■ About this task
For each line of the listing that contains "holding", make a copy and return it.

════════

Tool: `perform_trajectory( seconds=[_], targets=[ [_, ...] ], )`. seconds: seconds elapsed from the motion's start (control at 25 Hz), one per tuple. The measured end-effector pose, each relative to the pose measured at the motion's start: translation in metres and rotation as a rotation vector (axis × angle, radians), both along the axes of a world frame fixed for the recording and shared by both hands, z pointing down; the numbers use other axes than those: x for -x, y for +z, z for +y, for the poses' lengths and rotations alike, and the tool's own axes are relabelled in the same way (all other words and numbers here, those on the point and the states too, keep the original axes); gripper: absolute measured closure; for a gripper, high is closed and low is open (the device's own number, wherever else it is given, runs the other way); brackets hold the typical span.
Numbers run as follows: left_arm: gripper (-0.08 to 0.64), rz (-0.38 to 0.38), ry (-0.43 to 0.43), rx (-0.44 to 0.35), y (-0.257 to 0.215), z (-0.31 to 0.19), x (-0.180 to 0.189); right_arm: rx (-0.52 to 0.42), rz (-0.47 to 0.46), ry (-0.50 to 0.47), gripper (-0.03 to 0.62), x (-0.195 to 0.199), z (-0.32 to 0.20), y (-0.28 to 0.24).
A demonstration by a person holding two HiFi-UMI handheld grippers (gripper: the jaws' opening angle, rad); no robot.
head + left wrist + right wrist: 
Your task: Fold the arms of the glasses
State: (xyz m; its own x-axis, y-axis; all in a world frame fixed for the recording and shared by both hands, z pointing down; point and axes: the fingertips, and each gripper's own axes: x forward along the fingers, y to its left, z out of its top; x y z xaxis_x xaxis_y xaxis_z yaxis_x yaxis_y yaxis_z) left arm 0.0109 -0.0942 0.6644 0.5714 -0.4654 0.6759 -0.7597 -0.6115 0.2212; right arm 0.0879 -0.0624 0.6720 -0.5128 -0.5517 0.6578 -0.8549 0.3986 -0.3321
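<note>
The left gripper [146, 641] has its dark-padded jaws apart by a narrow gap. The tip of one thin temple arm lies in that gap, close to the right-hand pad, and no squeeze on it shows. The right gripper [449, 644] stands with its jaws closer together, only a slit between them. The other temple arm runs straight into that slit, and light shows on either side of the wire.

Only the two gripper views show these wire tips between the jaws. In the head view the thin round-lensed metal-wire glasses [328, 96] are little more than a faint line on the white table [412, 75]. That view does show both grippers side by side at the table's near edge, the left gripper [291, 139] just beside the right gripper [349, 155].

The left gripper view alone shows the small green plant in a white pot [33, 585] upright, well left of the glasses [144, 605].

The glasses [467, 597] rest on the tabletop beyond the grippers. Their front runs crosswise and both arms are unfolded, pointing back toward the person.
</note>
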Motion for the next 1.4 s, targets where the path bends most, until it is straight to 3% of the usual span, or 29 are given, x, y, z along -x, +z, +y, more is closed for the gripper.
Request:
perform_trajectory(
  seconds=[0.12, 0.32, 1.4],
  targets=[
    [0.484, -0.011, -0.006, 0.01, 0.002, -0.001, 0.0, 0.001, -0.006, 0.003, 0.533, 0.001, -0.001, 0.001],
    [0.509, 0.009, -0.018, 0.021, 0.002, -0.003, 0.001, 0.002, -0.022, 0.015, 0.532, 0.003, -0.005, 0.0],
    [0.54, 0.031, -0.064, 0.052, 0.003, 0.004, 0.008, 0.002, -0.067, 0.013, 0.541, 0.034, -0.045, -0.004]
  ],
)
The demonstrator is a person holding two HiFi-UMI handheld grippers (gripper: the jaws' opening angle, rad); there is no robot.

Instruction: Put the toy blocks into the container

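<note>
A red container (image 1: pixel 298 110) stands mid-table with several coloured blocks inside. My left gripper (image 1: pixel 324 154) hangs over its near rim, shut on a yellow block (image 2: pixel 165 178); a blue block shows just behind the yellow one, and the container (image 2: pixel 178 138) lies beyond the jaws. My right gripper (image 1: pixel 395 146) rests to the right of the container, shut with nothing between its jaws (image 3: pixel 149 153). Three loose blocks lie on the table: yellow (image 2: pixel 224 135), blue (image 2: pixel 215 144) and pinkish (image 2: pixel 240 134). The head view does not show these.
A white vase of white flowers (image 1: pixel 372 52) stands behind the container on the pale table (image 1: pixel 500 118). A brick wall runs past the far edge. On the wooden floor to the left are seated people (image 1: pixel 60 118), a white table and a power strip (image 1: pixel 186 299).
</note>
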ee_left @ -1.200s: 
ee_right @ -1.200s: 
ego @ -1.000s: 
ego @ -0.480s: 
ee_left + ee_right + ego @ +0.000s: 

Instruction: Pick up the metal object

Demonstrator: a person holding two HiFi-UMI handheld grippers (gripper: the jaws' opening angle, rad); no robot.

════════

■ Answer section
A demonstration by a person holding two HiFi-UMI handheld grippers (gripper: the jaws' opening angle, rad); no robot.
The demonstrator is a person holding two HiFi-UMI handheld grippers (gripper: the jaws' opening angle, rad); there is no robot.
Demonstrator: a person holding two HiFi-UMI handheld grippers (gripper: the jaws' opening angle, rad); no robot.

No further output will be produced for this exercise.